**PROBLEM TO WORK ON**
Repeat the records below exactly, leaving out any pictures.

# # # # #

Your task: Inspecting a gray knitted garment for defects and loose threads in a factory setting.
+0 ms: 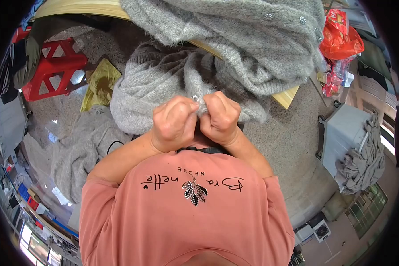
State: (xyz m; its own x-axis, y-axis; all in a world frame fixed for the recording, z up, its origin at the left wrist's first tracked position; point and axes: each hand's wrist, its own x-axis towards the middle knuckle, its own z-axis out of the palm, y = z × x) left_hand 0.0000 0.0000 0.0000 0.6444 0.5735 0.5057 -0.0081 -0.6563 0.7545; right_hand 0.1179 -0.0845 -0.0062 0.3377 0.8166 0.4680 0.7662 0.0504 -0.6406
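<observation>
A fuzzy grey knitted garment (139,95) hangs in folds off the table edge in front of me. My left hand (175,120) is closed in a pinch on a small bunch of this knit. Close beside it, my right hand (219,116) pinches the same bunch from the other side, knuckles up. Between the fingertips a small sparkly bead (195,97) shows on the knit. Whether a needle or thread sits in the fingers is hidden. More of the grey knit, dotted with similar sparkly beads (303,20), lies heaped on the table above my hands.
The pale wooden tabletop (288,96) shows a corner at right. Left stand a red plastic stool (55,71), a yellow bag (99,84) and a grey knit pile (86,144). At right are a red plastic bag (340,37) and a wheeled grey bin (343,137) with cloth over it.
</observation>
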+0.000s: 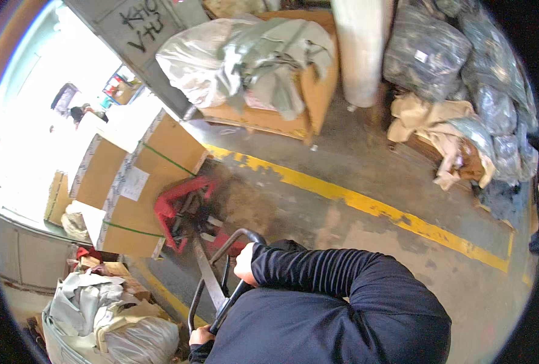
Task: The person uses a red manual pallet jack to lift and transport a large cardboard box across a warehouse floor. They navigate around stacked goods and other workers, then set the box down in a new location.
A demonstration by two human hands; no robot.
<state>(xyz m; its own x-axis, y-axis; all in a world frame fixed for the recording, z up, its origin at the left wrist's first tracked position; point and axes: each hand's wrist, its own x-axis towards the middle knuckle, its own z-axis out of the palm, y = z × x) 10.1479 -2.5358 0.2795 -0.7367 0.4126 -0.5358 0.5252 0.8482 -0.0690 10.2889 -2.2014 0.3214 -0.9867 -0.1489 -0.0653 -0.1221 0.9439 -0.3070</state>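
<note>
My right hand [244, 265] is closed around the upper part of the black loop handle [239, 233] of a red pallet jack [167, 210]. My left hand [201, 335], near the lower edge, grips the lower end of the same loop. Its fingers are partly hidden by my dark sleeve. A metal shaft [205, 267] runs from the handle to the red body. Just beyond that body stand large cardboard boxes [127, 215] with green straps. What carries the boxes underneath is hidden.
A yellow floor line [342, 195] runs past the jack. Beyond it sit a cardboard bin [321, 100] of draped material, an upright wrapped roll [359, 51], and dark plastic-wrapped bundles [428, 51]. At lower left is a pile of grey sheets [90, 303]. A bright doorway [33, 121] opens at left.
</note>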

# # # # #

**OUTPUT OF THE TASK**
Your task: Inspecting a gray knitted garment for defects and loose threads in a factory setting.
+0 ms: 
State: (xyz m; its own x-axis, y-axis; all in a world frame fixed for the recording, z up, its origin at the left wrist's first tracked position; point and axes: each hand's wrist, its own x-axis towards the middle knuckle, its own z-axis out of the palm, y = z × x) left_hand 0.0000 0.0000 0.0000 0.6444 0.5735 0.5057 -0.0081 -0.6563 0.7545; right_hand 0.1179 -0.0845 -0.0062 0.3377 0.8166 0.4680 0.7662 0.0504 -0.6406
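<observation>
A fuzzy grey knitted garment (139,95) hangs in folds off the table edge in front of me. My left hand (175,120) is closed in a pinch on a small bunch of this knit. Close beside it, my right hand (219,116) pinches the same bunch from the other side, knuckles up. Between the fingertips a small sparkly bead (195,97) shows on the knit. Whether a needle or thread sits in the fingers is hidden. More of the grey knit, dotted with similar sparkly beads (303,20), lies heaped on the table above my hands.
The pale wooden tabletop (288,96) shows a corner at right. Left stand a red plastic stool (55,71), a yellow bag (99,84) and a grey knit pile (86,144). At right are a red plastic bag (340,37) and a wheeled grey bin (343,137) with cloth over it.
</observation>
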+0.000s: 
Task: The person uses a red manual pallet jack to lift and transport a large cardboard box across a warehouse floor. They navigate around stacked goods and other workers, then set the box down in a new location.
A demonstration by two human hands; no robot.
<state>(xyz m; its own x-axis, y-axis; all in a world frame fixed for the recording, z up, its origin at the left wrist's first tracked position; point and axes: each hand's wrist, its own x-axis towards the middle knuckle, its own z-axis out of the palm, y = z × x) 10.1479 -2.5358 0.2795 -0.7367 0.4126 -0.5358 0.5252 0.8482 -0.0690 10.2889 -2.2014 0.3214 -0.9867 -0.1489 -0.0653 -0.1221 0.9439 -0.3070</state>
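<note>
My right hand [244, 265] is closed around the upper part of the black loop handle [239, 233] of a red pallet jack [167, 210]. My left hand [201, 335], near the lower edge, grips the lower end of the same loop. Its fingers are partly hidden by my dark sleeve. A metal shaft [205, 267] runs from the handle to the red body. Just beyond that body stand large cardboard boxes [127, 215] with green straps. What carries the boxes underneath is hidden.
A yellow floor line [342, 195] runs past the jack. Beyond it sit a cardboard bin [321, 100] of draped material, an upright wrapped roll [359, 51], and dark plastic-wrapped bundles [428, 51]. At lower left is a pile of grey sheets [90, 303]. A bright doorway [33, 121] opens at left.
</note>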

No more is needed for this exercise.